The Wall Street Journal today brings us an amazing story of a few smart engineers, a couple of big-money backers, and one enormous hardware hack. But today’s tale of Libyan rebels and a few international telecom experts hijacking the Libyana cellphone service from strongman Col. Moammar Gadhafi’s government isn’t just another chapter in an ongoing story. It’s poignant--perhaps even prescient--reminder of the way 21st century technology is reshaping the geopolitical landscape.
Since Iran’s “Twitter Revolution” and Egypt’s successful ouster of former president Hosni Mubarak (largely organized via social networking tools), plenty has been written about the role of social media in political revolution and freedom on the whole. But social media relies on the Web, and in cases of revolution dictatorial regimes often do what they do best: they pull the levers of power, in this case the lever that shuts down the Web.But Libya’s story isn’t one of Internet or social media revolution--in Libya’s case, a team of hackers hijacked the actual communications infrastructure that Ghadafi’s government had shut down, establishing their own network in its place.
Back when Libya’s rebellion was just getting underway, Ghadafi cut the cord on communications.

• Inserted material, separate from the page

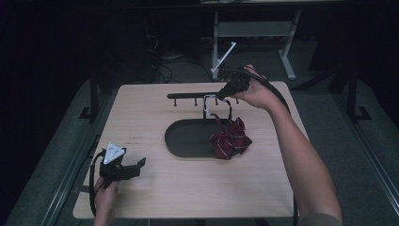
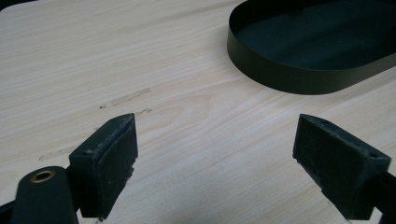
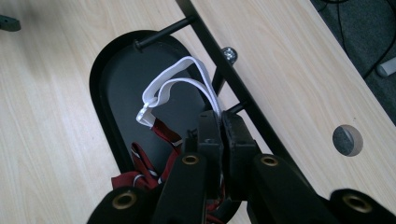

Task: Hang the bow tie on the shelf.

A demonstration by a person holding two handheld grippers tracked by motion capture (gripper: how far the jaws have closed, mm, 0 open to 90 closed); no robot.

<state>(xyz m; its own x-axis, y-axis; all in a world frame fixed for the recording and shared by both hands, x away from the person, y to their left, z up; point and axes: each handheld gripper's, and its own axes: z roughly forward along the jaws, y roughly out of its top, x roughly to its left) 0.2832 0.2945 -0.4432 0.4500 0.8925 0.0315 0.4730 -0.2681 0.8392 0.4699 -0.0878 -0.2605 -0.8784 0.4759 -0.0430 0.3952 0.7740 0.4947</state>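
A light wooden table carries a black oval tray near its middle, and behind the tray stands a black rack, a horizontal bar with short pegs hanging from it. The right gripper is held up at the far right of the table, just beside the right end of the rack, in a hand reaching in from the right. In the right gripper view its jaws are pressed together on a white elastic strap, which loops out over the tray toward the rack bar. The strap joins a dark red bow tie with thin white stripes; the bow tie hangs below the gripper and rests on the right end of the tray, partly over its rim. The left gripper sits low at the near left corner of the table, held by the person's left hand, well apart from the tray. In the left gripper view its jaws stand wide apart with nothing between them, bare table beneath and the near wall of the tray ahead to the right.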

All telecom infrastructure in the country had been built to hub in Tripoli so his government could both control and monitor Internet and phone data. Rebel strongholds in the east and west were then left with no signal. Rebel fighters on the front lines were reduced to using a system of flags to signal troop movements. Coupled with signal jamming being carried out by Gadhafi’s forces, the rebels we fighting a 21st-century battle with tactics reminiscent of the high Middle Ages.